Authors:
Geonhee Kim、Marco Valentino、André Freitas
Paper:
https://arxiv.org/abs/2408.08590
Introduction
Transformer-based Language Models (LMs) have achieved remarkable success across various natural language processing tasks. This success has led to increased interest in understanding the reasoning capabilities that emerge during pre-training. Recent studies suggest that logical reasoning abilities may emerge in large-scale models or through transfer learning on specialized datasets. However, there is ongoing debate about whether these models apply systematic inference rules or merely reuse superficial patterns learned during pre-training. This paper aims to provide a deeper understanding of the low-level logical inference mechanisms in LMs by focusing on mechanistic interpretability.
Methodology
The main research objective is to discover and interpret the core mechanisms adopted by auto-regressive Language Models (LMs) when performing content-independent syllogistic reasoning. The methodology consists of three main stages:
- Syllogism Completion Task: A task designed to assess the model’s ability to predict valid conclusions from premises.
- Circuit Discovery Pipeline: Implemented on a syllogistic schema instantiated only with symbolic variables to identify the core sub-components responsible for content-independent reasoning.
- Generalization Investigation: Exploring how the identified circuit generalizes across different syllogistic schemes and model sizes.
Syllogism Completion Task
The syllogistic argument is typically composed of two premises (P1, P2) and a conclusion (C). To evaluate syllogistic reasoning in LMs, the completion task is formalized as masking language modeling, removing the final token from the conclusion and comparing the probability assigned by the LM to the correct token and the middle term.
Circuit Discovery
The main objective is to find a circuit for syllogistic reasoning in a Language Model. A circuit can be defined as a subset of the original model that is both sufficient and necessary for achieving the original model performance on the syllogistic completion task. Activation Patching and circuit ablation methods are employed to identify and evaluate the circuit.
Interventions
Two distinct interventions are used to isolate the mechanisms related to the reasoning schema from the propagation of specific token information:
- Middle-Term Corruption: Replacing the second middle term with an unseen symbol to break the equality and corrupt the validity of the reasoning.
- All-Term Corruption: Replacing the original terms with different terms while keeping the completion answers unchanged to identify potential mover heads.
Empirical Evaluation
Model Selection
GPT-2 models of different sizes (117M, 345M, 762M, and 1.5B) are evaluated on the syllogism completion task to identify potential phase transition points where significant performance changes emerge. GPT-2 Medium is selected for circuit discovery based on a trade-off between model size and performance.
Localization of Transitive Reasoning Mechanisms
Middle-term corruption reveals information flow relevant to the transitive property. The results show that information from the middle term is conveyed to the conclusion position, with specific attention heads playing crucial roles in this mechanism.
Localization of Term-Related Information Flow
Key information is moved from term-specific positions to the last position. The results indicate that the information residing in these positions contributes to their corresponding token prediction, with specific attention heads identified as mover heads.
Circuit Evaluation
The correctness and robustness of the circuit are evaluated using ablation methods. The results demonstrate that the identified circuit is both necessary and sufficient, with performance degradation observed when removing circuit components and performance restoration when considering only the circuit’s subcomponents.
Circuit Transferability
The circuit is evaluated on non-symbolic syllogistic arguments. The results show that the symbolic circuit is necessary for both belief-consistent and belief-inconsistent inputs, but only sufficient for belief-consistent data. This indicates that belief biases encoded in different attention heads may play an important role.

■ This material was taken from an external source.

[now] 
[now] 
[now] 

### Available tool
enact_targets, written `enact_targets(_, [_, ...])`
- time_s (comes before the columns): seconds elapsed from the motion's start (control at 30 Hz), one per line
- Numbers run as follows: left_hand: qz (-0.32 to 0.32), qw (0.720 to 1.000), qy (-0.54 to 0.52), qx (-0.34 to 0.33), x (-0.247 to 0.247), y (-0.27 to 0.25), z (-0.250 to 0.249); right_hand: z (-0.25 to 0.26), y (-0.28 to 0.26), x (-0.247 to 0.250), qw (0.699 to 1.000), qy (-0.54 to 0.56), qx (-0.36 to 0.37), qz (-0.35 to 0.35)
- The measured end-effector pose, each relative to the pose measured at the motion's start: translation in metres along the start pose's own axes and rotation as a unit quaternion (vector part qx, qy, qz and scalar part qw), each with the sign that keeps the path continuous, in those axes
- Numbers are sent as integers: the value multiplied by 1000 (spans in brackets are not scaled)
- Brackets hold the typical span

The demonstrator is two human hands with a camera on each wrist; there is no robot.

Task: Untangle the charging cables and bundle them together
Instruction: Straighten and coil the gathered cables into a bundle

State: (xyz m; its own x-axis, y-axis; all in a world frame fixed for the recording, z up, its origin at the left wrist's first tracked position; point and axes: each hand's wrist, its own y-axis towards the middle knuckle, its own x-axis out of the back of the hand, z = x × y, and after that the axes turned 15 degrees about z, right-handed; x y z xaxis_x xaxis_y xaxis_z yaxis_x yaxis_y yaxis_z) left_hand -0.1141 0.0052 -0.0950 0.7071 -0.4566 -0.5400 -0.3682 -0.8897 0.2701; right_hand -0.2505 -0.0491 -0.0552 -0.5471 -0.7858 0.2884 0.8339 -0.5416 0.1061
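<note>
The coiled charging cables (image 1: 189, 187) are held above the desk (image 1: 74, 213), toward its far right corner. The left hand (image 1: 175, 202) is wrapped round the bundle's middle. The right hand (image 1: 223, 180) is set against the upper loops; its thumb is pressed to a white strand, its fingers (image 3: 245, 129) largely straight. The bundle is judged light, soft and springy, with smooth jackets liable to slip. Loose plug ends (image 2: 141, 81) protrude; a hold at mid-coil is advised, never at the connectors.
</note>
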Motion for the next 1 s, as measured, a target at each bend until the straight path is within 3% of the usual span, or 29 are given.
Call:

Generalization to Different Syllogistic Schemes
The experiment is extended to encompass all 15 unconditionally valid syllogisms. The results show that the circuit is sufficient and necessary for all the syllogistic schemes in which the model achieves high downstream accuracy (≥60%).
Generalization to Different Model Sizes
The analysis is expanded to different sizes of GPT-2 (small, large, and XL). The results show similar suppression mechanism patterns and information flow across all models, with increasing complexity in attention heads’ contributions as model size increases.
Conclusion
The study provides a comprehensive mechanistic interpretation of syllogistic reasoning within auto-regressive language models. The findings suggest that LMs learn transferable content-independent reasoning mechanisms, but these mechanisms might be contaminated and suppressed by specific world knowledge acquired during pre-training. Despite some limitations, the study offers valuable insights into the reasoning mechanisms adopted by auto-regressive language models and lays a solid foundation for future research in this field.